Performance impact observed On AMD Zen based systems after Red Hat Enterprise Linux upgrade due to Speculative Return Stack Overflow (SRSO aka INCEPTION) CVE-2023-20569 vulnerability fix

Solution Verified - Updated

Environment

  • Red Hat Enterprise Linux 8
  • Red Hat Enterprise Linux 9
  • AMD Zen microarchitecture, generations 1-4

Issue

Upgrading from a RHEL kernel without SRSO (CVE-2023-20569 aka INCEPTION) updated packages to a kernel that does support SRSO updated packages may result in a performance impact. It has been observed on AMD Zen, generations 1-4. That is all families 0x17 and 0x19. Older processors have not been investigated.

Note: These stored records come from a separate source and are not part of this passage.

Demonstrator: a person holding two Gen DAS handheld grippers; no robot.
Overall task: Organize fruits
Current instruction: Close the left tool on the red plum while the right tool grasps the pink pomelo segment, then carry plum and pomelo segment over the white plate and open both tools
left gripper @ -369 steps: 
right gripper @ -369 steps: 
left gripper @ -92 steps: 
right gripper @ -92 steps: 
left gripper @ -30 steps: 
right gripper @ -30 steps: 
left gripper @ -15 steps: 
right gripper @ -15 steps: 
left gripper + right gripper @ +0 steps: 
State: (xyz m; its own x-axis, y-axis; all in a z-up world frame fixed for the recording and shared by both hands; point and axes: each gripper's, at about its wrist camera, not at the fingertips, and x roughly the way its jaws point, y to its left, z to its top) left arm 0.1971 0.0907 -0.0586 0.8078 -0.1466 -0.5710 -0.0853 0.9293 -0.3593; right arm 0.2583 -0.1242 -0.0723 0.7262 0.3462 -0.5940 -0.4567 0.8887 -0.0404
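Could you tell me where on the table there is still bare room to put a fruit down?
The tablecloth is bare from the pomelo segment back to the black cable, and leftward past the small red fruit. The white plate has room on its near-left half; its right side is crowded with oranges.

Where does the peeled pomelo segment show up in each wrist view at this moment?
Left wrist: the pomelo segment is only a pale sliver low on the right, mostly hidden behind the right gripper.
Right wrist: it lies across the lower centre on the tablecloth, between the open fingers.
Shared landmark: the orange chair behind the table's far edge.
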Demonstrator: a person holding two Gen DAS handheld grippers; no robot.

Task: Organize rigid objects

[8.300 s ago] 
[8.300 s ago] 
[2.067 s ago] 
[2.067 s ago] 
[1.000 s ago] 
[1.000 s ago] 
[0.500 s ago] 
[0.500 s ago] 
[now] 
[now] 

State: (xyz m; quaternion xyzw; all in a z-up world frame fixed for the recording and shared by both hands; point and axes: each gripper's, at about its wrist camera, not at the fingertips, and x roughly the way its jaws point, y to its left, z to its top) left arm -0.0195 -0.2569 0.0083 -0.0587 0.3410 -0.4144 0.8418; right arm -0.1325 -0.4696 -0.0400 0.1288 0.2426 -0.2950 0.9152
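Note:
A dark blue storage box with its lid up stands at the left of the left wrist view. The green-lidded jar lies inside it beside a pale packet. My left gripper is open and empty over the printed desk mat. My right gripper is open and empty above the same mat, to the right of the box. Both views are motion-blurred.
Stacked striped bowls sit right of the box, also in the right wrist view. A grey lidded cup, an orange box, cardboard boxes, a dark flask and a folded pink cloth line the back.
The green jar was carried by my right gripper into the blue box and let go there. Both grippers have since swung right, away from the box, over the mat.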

This can happen when upgrading from older 8.x, or 9.x kernels without SRSO vulnerability updated packages to a newer RHEL kernel with SRSO vulnerability updated packages.

Resolution

Red Hat Enterprise Linux Systems booting updated kernels and fixing the flaw will require no additional configuration to apply the fixes. If the fixes must be disabled, it can be done by booting the kernel with the following kernel cmdline option:

spec_rstack_overflow=off

For more details, please see
Red Hat announcement
Content from docs.kernel.org is not included.Upstream Kernel Documentation

Root Cause

Red Hat Enterprise Linux follows the upstream kernel by mitigating SRSO (CVE-2023-20569) security vulnerabilities by default. It is strongly recommended that customers weigh the repercussions of such a decision against their internal security policies prior to disabling the fixes.

The performance impact of the SRSO CVE updated packages mainly affects workloads that spend a substantial amount of time in the kernel space. Red Hat has measured significant drops or increased CPU utilization, especially for Network Performance with small message sizes. File system performance also showed a performance drop in our testing. On the other hand, applications that spend all their time in the user space, like HPC workloads, showed no effect. The impact will vary based on the specific workload/scenario.

It is very hard to predict/quantify the performance impact of the SRSO updated packages. The more time the application spends in the kernel space, the more significant the impact.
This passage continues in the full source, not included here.